The wide-ranging search for the missing Malaysia Airlines Flight 370 has spread from the open sea to dry land, as the investigation recalibrates on the plane’s pilots and those who were aboard for clues in the flight’s mysterious disappearance.
The plane was most likely deliberately diverted by at least one person on board and flown far off its intended route from Kuala Lumpur to Beijing, Malaysian officials concluded on Saturday, and attention has turned to a criminal investigation that includes the vanished crew and passengers, even as the search of miles of ocean continues. The investigation will now involve picking apart details about each passenger and crew member’s background, and expanding a physical search for the plane that now includes a huge swath of land, after investigators found on Friday that a satellite picked up signals from the plane that would place it anywhere on a path from the mountains of Central Asia to the vast oceans west of Australia. Police are looking at the personal, political and religious backgrounds of the crew members, as well as ground staff, Reuters reports.
The number of nations involved in the search for the Boeing 777, which disappeared on March 8 with 239 people aboard, has grown from 14 to 25, and now includes Kazakhstan, Uzbekistan, Kyrgyzstan, Turkmenistan, Pakistan, Bangladesh, India, China, Burma, Laos, Vietnam, Thailand, Indonesia, Australia, France, the U.K. and the U.S., CNN reports.
U.S. officials have said the dramatic maneuvers the plane made after losing contact with ground control indicate an experienced pilot was likely at the controls, and that the plane performed “tactical aviation maneuvers” after it disappeared from radar, ABC reports. Investigators discovered that a pilot spoke to Malaysian air-traffic control after a signaling system on the jet was disabled, the New York Times reports, and did not indicate there was anything wrong with the signals system or the plane when he communicated with ground control.
Malaysian police on Saturday searched the Kuala Lumpur homes of the flight’s captain Zaharie Ahmad Shah and his first officer, Fariq Abdul Hamid, and took a flight simulator from Shah’s home to examine, the Associated Press reports. The possibility of a hijacking has not been ruled out.

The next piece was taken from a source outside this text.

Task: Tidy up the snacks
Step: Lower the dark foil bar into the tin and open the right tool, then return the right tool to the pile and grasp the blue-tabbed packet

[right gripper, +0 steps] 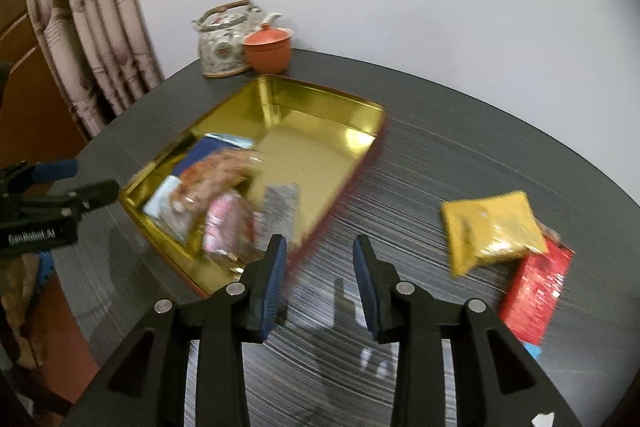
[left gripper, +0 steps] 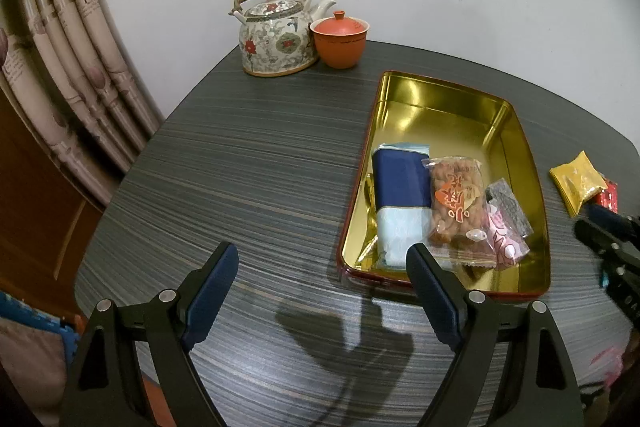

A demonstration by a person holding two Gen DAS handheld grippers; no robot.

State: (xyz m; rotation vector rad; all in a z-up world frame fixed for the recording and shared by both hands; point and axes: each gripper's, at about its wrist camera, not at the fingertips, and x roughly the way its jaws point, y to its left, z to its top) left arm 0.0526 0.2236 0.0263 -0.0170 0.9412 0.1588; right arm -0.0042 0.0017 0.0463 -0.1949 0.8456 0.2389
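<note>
A gold tin tray (left gripper: 448,99) (right gripper: 304,115) with a red rim sits on the dark table. In it lie a blue packet (left gripper: 400,187), a clear bag of brown snacks (left gripper: 456,203), a pink packet (left gripper: 506,243) and a dark grey packet (left gripper: 510,205). A yellow packet (left gripper: 576,181) (right gripper: 492,227) and a red packet (right gripper: 536,291) lie on the table to the right of the tray. My left gripper (left gripper: 322,263) is open and empty, left of the tray's near corner. My right gripper (right gripper: 320,251) is open and empty, just right of the tray; the view is blurred.
A floral teapot (left gripper: 276,35) (right gripper: 224,39) and an orange lidded cup (left gripper: 339,41) (right gripper: 267,51) stand at the table's far edge by the wall. A curtain (left gripper: 76,59) hangs at the left. The right gripper's side shows at the left wrist view's right edge (left gripper: 608,235).
</note>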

The new conclusions in the investigation — that an experienced pilot is likely responsible for the flight’s disappearance, and that satellite data shows a broad possible flight route — have significantly widened the scope of the search. But officials said that it was unlikely the plane flew over Central Asia, which is studded with military and high-tech radars that could detect the plane, the Times reports. That means the plane’s more likely path was a southern corridor to the west of Australia.